How can I scan a file with no delimiter between tokens in Java?

Question

I have text input which looks like this:

!10#6#4!3#4

I have two patterns for the two types of data found in the input above:

Pattern totalPattern = Pattern.compile("![0-9]+");
Pattern valuePattern = Pattern.compile("#[0-9]+");

I wanted to get the following output from the input above:

total value value total value

So I wrote the following code to solve this problem:

try (Scanner scanner = new Scanner(inputFile)) {
    while (scanner.hasNext()) {
        if (scanner.hasNext(totalPattern) {
            System.out.print("total ");
            scanner.next(totalPattern);
        } else if (scanner.hasNext(valuePattern)) {
            System.out.print("value ");
            scanner.next(valuePattern);
        }
    }
}

But this obviously did not work because it couldn't separate the input into tokens because there are no delimiters in the input.

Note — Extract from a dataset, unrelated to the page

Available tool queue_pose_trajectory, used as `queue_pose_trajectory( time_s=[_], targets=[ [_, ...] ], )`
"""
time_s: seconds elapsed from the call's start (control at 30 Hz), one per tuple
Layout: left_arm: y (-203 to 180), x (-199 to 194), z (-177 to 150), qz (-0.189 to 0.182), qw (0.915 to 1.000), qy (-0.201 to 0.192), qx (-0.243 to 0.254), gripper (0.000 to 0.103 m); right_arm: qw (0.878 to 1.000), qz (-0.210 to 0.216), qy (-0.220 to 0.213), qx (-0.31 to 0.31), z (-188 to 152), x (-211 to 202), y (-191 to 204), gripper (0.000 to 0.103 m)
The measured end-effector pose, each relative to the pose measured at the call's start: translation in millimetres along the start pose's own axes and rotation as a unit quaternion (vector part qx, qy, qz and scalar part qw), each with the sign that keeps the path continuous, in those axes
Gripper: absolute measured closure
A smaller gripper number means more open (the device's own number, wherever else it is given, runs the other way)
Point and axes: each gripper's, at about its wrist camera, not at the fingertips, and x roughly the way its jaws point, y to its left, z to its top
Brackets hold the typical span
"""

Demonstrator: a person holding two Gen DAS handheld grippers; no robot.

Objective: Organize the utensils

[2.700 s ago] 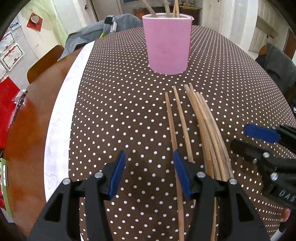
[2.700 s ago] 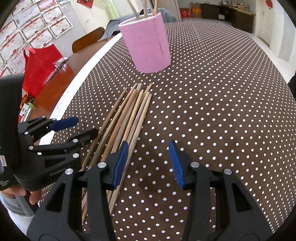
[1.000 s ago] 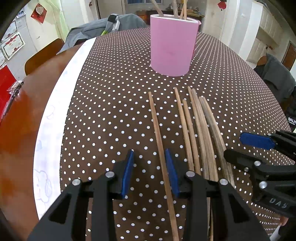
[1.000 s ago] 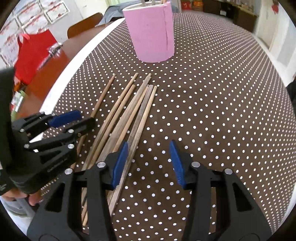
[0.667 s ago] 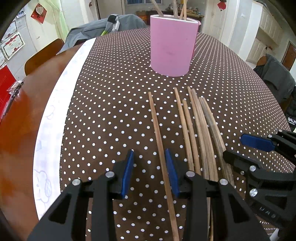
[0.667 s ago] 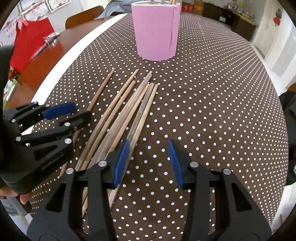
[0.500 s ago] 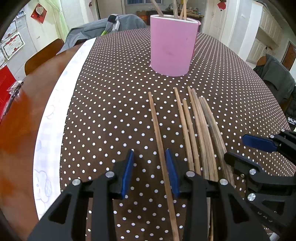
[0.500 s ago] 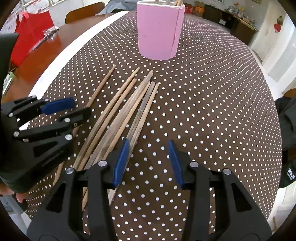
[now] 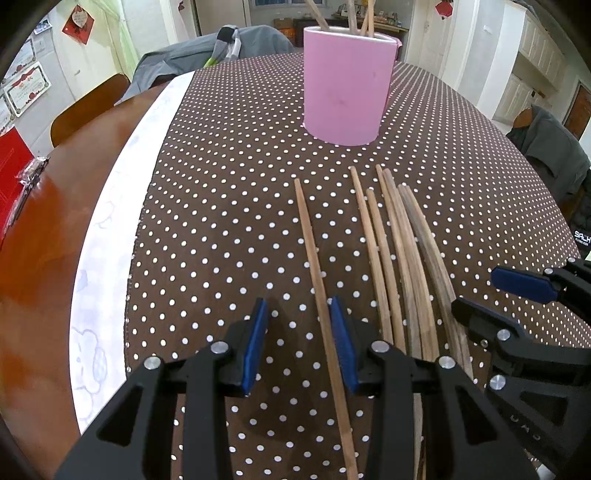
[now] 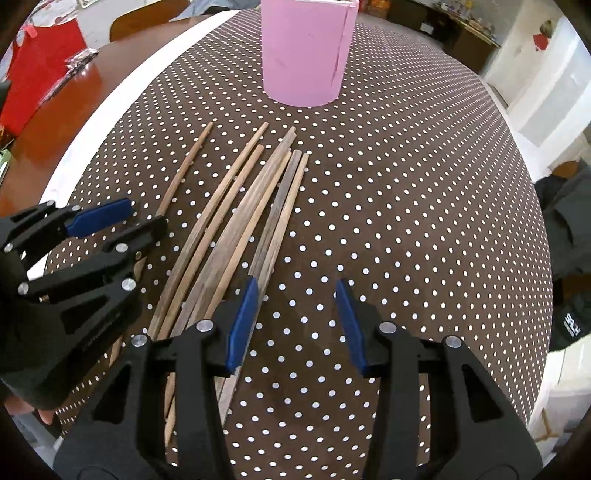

The scanner sees the entire input as one big single token. I know I could change the input to have spaces before the # and !, but I'm not allowed to change the input for this problem. I tried messing with the scanner to change the delimiter but couldn't get it to work. I kind of think that the Scanner isn't the right tool for this job, but I'm not really sure what is.

Edit

As g00se pointed out, I could use ! and # as delimiters. In the above example that wouldn't be a problem, but to change the problem slightly, suppose the input was:

!!!10#6###4!!3#4

The patterns would be:

Pattern totalPattern = Pattern.compile("[!]+[0-9]+");
Pattern valuePattern = Pattern.compile("[#]+[0-9]+");

If I wanted to use the number of ! or # as part of the information encoded in the data, using ! and # as delimiters doesn't work. I still think Scanner is not the right tool, I just don't know what is.

Edit 2

Okay, I realize that I didn't really write this question in the right way and I have waisted some time. Ultimately I wanted a solution that is more general purpose. The solution should take in a series of patterns, and consume the input from the front and return a series of tokens that it can break the input into. The two patters from above are just examples. I realize now though that because I didn't specify the type of solution I wanted, I got some great answers which solved the problem given above in the simplest way possible.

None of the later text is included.